• Exercise aim: Go to the line containing "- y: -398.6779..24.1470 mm" in the records below and print it and every following line exactly, on through the line containing "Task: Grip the", then stop.

(Items listed in a dataset)
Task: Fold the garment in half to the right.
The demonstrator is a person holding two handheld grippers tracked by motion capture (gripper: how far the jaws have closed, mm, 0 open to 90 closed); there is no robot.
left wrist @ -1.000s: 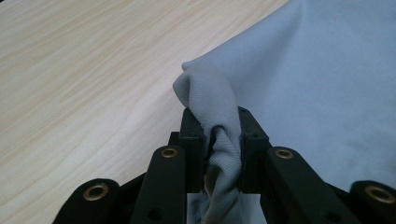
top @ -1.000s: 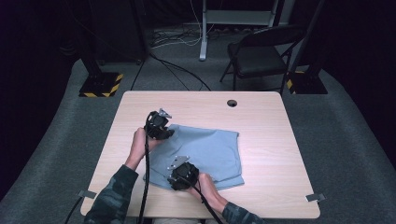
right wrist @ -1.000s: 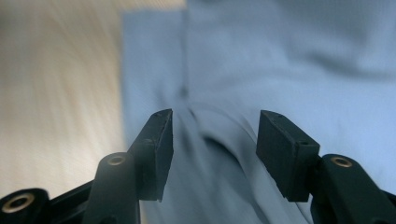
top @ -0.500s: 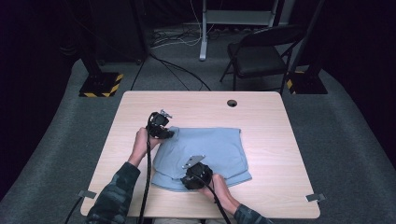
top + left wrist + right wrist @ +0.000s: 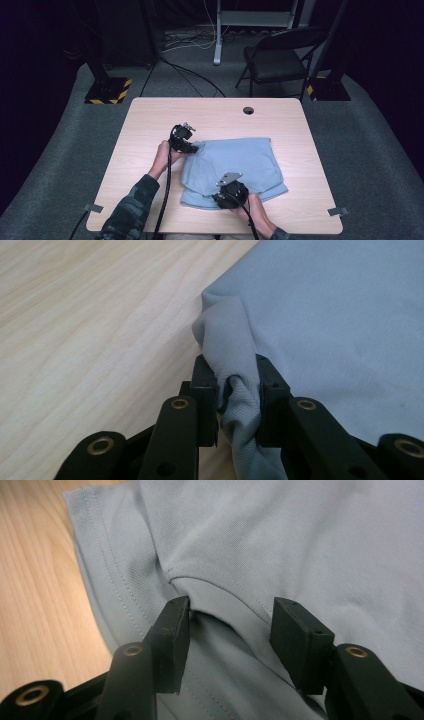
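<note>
Near the middle of the worktop (image 5: 150,120), toward its front edge, a light blue shirt (image 5: 245,160) is lying partly folded, one layer lapped over another. Left gripper (image 5: 192,148) is sitting at the shirt's left rear corner; its jaws are pinching a bunched twist of the fabric (image 5: 235,385), pads narrow and pressing on it. Right gripper (image 5: 220,200) is working at the shirt's front edge; its jaws have just been closing and are standing about half apart, a raised fold with a stitched seam (image 5: 225,605) between them, pads not clearly pressing.
</note>
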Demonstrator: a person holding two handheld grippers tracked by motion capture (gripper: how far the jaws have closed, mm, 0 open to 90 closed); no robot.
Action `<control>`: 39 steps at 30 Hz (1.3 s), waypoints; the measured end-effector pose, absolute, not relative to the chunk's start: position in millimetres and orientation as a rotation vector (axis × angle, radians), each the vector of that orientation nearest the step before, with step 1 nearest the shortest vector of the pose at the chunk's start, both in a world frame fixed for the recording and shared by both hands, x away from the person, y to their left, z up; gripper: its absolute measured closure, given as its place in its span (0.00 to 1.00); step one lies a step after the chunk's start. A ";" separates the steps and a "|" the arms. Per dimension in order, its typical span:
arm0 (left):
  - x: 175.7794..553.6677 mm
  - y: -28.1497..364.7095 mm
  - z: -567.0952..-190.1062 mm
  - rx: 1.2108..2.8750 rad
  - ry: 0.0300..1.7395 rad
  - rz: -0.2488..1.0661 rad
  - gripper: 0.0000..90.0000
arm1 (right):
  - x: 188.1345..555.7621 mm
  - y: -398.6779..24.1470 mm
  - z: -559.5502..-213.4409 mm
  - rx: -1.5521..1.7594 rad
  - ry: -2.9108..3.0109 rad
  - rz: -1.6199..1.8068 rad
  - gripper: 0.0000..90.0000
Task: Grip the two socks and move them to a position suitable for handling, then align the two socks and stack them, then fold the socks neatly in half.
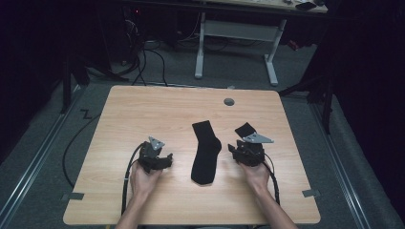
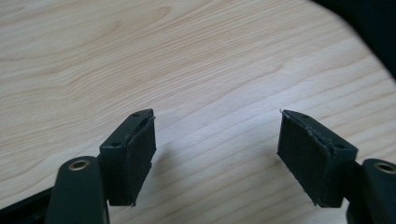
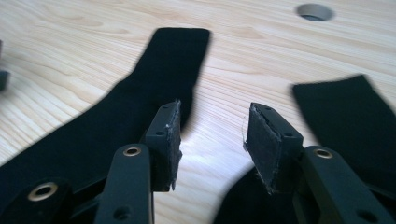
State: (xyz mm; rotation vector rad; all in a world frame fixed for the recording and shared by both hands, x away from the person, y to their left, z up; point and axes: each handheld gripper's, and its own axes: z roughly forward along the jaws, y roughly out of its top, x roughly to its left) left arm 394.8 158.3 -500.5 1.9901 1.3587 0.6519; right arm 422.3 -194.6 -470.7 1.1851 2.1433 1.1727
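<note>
A long black sock lies flat at the middle of the wooden table, its cuff toward the far side. A second black sock lies to its right, partly under my right gripper. In the right gripper view the long sock runs off to the left and the second sock lies to the right. The right gripper is open over bare wood between them. My left gripper sits left of the long sock. It is open over bare wood, with nothing between its pads.
A round cable hole is set in the tabletop near the far edge, also seen in the right gripper view. A white-legged desk stands on the floor beyond the table. Black cables lie on the floor at the far left.
</note>
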 end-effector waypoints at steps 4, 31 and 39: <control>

• Problem solution:
  - y: -398.6779..24.1470 mm
  - z: -559.5502..-213.4409 mm
  - rx: -1.5521..1.7594 rad
  - ry: -2.9108..3.0109 rad
  - rz: -1.6199..1.8068 rad
  - gripper: 0.0000..90.0000
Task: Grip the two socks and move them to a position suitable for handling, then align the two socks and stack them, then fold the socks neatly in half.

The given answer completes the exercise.